Method 1: Use Google Shopping's own filter to exit shopping mode
If you're searching on google.com and see a shopping carousel, you can
sometimes click Web in the filter tabs at the top to switch to pure web
results. This often removes the shopping carousel.
This isn't reliable — Google decides whether to show the Web tab based on
your query type, and it may not appear for product searches where Google
judges shopping results to be relevant.
Method 2: The site exclusion workaround
Adding -inurl:shopping -site:google.com/shopping to your search can
reduce shopping results appearing. It's imperfect but reduces some of
the most prominent shopping placements.
Method 3: Search Cleaner
Search Cleaner specifically targets Google Shopping carousels and sponsored
product blocks. The extension identifies these blocks by their HTML structure
(which Google marks with specific data attributes) and hides them on page load.
In Search Cleaner settings:
1. Enable Hide Shopping Carousel — removes the horizontal scrollable
product images at the top of product searches
2. Enable Hide Sponsored Products — removes in-line sponsored product
listings that appear within organic results
3. Optionally enable Mark Sponsored Text Ads — rather than hiding text
ads (standard AdWords-style results), this adds a visual indicator that
makes them more obvious rather than removing them. Useful if you want
to know they're ads without hiding them entirely.
The shopping results tab (google.com/shopping) is not affected — if you
specifically navigate to the Shopping tab, you're opting into a shopping
experience and the extension respects that intent.
For product research specifically
If you're researching a product purchase, the best combination is:
1. Remove shopping carousels (they're ads, not unbiased results)
2. Keep text ads visible but marked (they can occasionally point to
useful retailer pages)
3. Remove People Also Ask (keeps your research focused)
4. Keep featured snippets (for simple spec questions they're useful)
This leaves you with organic web results for the query — which is typically
where the review articles, comparison guides, and forum discussions live.
Verifying organic vs. sponsored results
One challenge with hiding sponsored products is accidentally hiding
organic product listings that have a superficially similar structure.
Search Cleaner uses Google's own data attributes to distinguish sponsored
from organic — Google marks ad elements with specific attributes for
their own internal tracking, and Search Cleaner reads these to ensure
it's only hiding confirmed paid placements.
If you notice organic results disappearing after installing Search
Cleaner, open the settings and check that only the Shopping Carousel
and Sponsored Product rules are active — not any aggressive ad-blocking
rule that might misidentify organic results.

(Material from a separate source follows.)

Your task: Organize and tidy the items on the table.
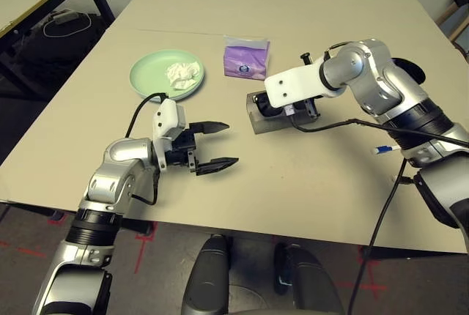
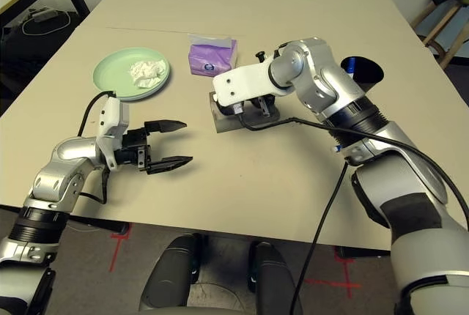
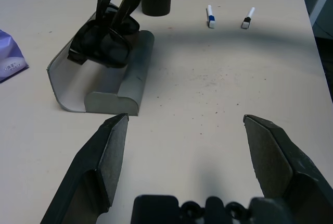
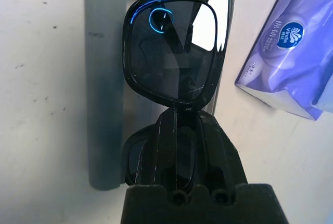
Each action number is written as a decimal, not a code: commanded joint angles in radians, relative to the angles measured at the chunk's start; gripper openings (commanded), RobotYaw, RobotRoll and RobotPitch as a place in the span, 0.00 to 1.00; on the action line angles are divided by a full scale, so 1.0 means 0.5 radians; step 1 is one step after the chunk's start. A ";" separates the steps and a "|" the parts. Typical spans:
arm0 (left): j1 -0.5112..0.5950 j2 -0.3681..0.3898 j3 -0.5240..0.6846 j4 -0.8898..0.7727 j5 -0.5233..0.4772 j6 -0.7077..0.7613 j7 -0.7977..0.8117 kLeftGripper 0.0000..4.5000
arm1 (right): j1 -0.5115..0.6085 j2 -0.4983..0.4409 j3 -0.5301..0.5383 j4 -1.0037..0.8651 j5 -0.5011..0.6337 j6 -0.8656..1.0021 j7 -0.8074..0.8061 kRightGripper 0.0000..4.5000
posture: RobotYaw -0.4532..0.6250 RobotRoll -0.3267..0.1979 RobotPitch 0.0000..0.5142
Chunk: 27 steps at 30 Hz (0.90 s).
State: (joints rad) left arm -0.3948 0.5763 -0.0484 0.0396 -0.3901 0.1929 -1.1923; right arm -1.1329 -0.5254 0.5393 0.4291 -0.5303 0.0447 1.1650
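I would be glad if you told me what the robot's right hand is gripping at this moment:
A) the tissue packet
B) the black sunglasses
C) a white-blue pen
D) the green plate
B: the right hand is closed on the sunglasses, above the open glasses case.

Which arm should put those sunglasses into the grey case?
Right, I'd say: its pincer already grips the sunglasses above the open case; the left pincer is empty.

The beige table [image 1: 220, 190] carries a purple tissue packet [image 1: 246, 60], a green plate [image 1: 155, 75] beside it, and an open glasses case [image 3: 130, 78] near it.
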 commanded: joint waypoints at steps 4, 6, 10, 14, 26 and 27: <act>0.019 0.031 -0.004 -0.073 -0.001 0.028 0.027 1.00 | -0.008 0.061 0.003 0.050 -0.079 0.058 -0.096 0.08 | 0.69 0.62 0.21; 0.019 0.030 -0.005 -0.076 -0.001 0.031 0.033 1.00 | -0.003 0.076 0.008 0.060 -0.097 0.071 -0.121 0.08 | 0.68 0.62 0.22; 0.031 0.031 -0.010 -0.087 0.003 0.033 0.044 1.00 | -0.003 0.098 0.010 0.095 -0.122 0.082 -0.154 0.08 | 0.68 0.62 0.22; 0.039 0.038 -0.006 -0.102 -0.001 0.043 0.053 1.00 | -0.001 0.111 0.012 0.139 -0.137 0.083 -0.166 0.08 | 0.69 0.62 0.22; 0.064 0.045 0.007 -0.148 -0.017 0.075 0.091 1.00 | 0.033 0.127 0.030 0.265 -0.192 0.053 -0.261 0.08 | 0.69 0.62 0.24; 0.066 0.045 0.007 -0.151 -0.018 0.078 0.093 1.00 | 0.036 0.128 0.031 0.270 -0.194 0.050 -0.265 0.08 | 0.69 0.62 0.24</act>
State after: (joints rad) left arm -0.3781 0.5920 -0.0478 -0.0071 -0.3909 0.2252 -1.1480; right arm -1.1261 -0.4611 0.5394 0.5547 -0.6173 0.0770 1.0394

You can report misidentified
elements through the extension feedback mechanism to help improve the
selector accuracy.
Price comparison and affiliate content
One more dimension of the Google Shopping problem: the organic product
results that appear below shopping ads are often dominated by affiliate
content — listicles like 10 Best Running Shoes that are SEO-optimized
for commission clicks, not genuine editorial quality.
For product research, a more reliable approach is to combine Search
Cleaner (to remove shopping ads and reduce affiliate spam) with specific
site searches. Adding site:reddit.com to your query — yes, intentionally
including Reddit in this case — often surfaces the genuine user experience
discussions that affiliate sites bury.
The paradox: Reddit is both overrepresented in general results (thanks to
Google's algorithm shift) and genuinely useful when you specifically want
peer experience with a product. The answer is control: be able to exclude
Reddit by default and include it on purpose when it serves your research.
Why merchants buy shopping ads
A final note worth understanding: Google Shopping ads exist because they
work for merchants. The first few positions in the shopping carousel get
a meaningful percentage of product-related clicks. If a merchant doesn't
advertise, they're effectively invisible to many buyers. This creates a
situation where any product category with advertising competition has its
listing dominated by whoever spends the most, not whoever has the best
product. Removing the shopping ads from your view doesn't hurt merchants
you want to buy from — the organic results often include the same or
better vendors.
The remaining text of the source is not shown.